Selon des communications internes récupérées, Apple était conscient que son clavier à touches papillon était de mauvaise facture.

De toute évidence, l’affaire des touches papillon n’est pas près d’être enterrée. La firme de Cupertino doit en effet faire face à un nouveau recours collectif déposé dans 7 États américains. Les plaignants reprochent à Apple la conception défectueuse du clavier papillon que l’on retrouve sur les MacBook de 2015 et 2017, ainsi que sur les MacBook Pro de 2016 et 2019 et enfin, sur les MacBook Air 2018 et 2019.

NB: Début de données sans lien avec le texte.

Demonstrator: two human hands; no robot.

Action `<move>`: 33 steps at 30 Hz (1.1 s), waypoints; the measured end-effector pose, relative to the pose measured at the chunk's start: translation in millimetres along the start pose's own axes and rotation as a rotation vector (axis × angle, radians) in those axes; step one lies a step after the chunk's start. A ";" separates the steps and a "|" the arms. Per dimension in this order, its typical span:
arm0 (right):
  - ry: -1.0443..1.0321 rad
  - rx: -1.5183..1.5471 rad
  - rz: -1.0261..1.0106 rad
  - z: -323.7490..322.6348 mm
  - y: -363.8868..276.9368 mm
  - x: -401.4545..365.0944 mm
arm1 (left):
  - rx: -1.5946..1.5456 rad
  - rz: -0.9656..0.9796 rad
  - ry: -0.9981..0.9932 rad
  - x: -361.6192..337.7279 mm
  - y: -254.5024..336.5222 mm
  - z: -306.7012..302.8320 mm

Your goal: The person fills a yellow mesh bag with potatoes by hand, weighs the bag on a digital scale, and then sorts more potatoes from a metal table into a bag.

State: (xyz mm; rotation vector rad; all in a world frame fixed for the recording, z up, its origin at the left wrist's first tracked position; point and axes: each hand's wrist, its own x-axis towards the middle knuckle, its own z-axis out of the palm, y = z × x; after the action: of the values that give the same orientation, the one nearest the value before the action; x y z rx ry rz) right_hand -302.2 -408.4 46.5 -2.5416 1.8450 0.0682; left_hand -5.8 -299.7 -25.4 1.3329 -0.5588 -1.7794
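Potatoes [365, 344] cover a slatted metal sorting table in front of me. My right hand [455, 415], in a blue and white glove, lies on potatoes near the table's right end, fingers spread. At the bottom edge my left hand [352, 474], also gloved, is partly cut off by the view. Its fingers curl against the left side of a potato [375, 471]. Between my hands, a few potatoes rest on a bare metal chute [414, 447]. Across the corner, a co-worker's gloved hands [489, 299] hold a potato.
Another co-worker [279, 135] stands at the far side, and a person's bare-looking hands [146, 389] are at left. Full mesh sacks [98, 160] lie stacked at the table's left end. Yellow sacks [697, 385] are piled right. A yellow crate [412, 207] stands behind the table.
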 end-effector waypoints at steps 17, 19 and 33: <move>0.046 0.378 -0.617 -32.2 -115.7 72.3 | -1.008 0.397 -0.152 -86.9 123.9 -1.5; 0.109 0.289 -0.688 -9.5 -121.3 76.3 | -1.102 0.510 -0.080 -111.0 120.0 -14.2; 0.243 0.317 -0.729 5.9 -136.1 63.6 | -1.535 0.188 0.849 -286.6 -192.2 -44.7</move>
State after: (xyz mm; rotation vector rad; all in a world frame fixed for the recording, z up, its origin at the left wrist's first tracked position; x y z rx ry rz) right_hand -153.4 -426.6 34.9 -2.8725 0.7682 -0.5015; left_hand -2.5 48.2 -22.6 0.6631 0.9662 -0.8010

Les fameuses touches papillon se sont en effet retrouvées sur un nombre important de modèles d’ordinateurs portables Apple, et ce, pendant plusieurs années, multipliant le nombre d’utilisateurs qui se sont sentis floués par la firme américaine. Apple a d’ailleurs déjà fait l’objet de plusieurs critiques et plaintes à ce sujet. Elle avait d’ailleurs fini par reconnaitre le problème et avait mis en place un programme de réparation pour les modèles de MacBook qui présentaient un problème.

Le nouveau recours collectif américain découle en réalité d’une plainte déposée en 2018. Après trois ans d’attente, le juge Edward Davila a validé le dépôt de plainte et l’a requalifié en recours collectif, malgré l’opposition d’Apple.

Les plaignants assurent qu’Apple savait depuis longtemps que le mécanisme papillon des touches était défectueux. Des communications internes à Apple jointes au dossier prouveraient en effet que l’entreprise américaine était consciente du problème. La firme à la pomme aurait ainsi enfreint plusieurs lois de différents États américains, notamment la loi sur la concurrence déloyale, celle sur les pratiques commerciales trompeuses et celle sur la protection des consommateurs.

Apple devra donc prouver qu’il n’a pas sciemment fabriqué de claviers défectueux pendant plusieurs années. Si la firme américaine ne fournit pas les preuves nécessaires, l’affaire des claviers papillon pourrait reprendre de plus belle et faire mal à Apple.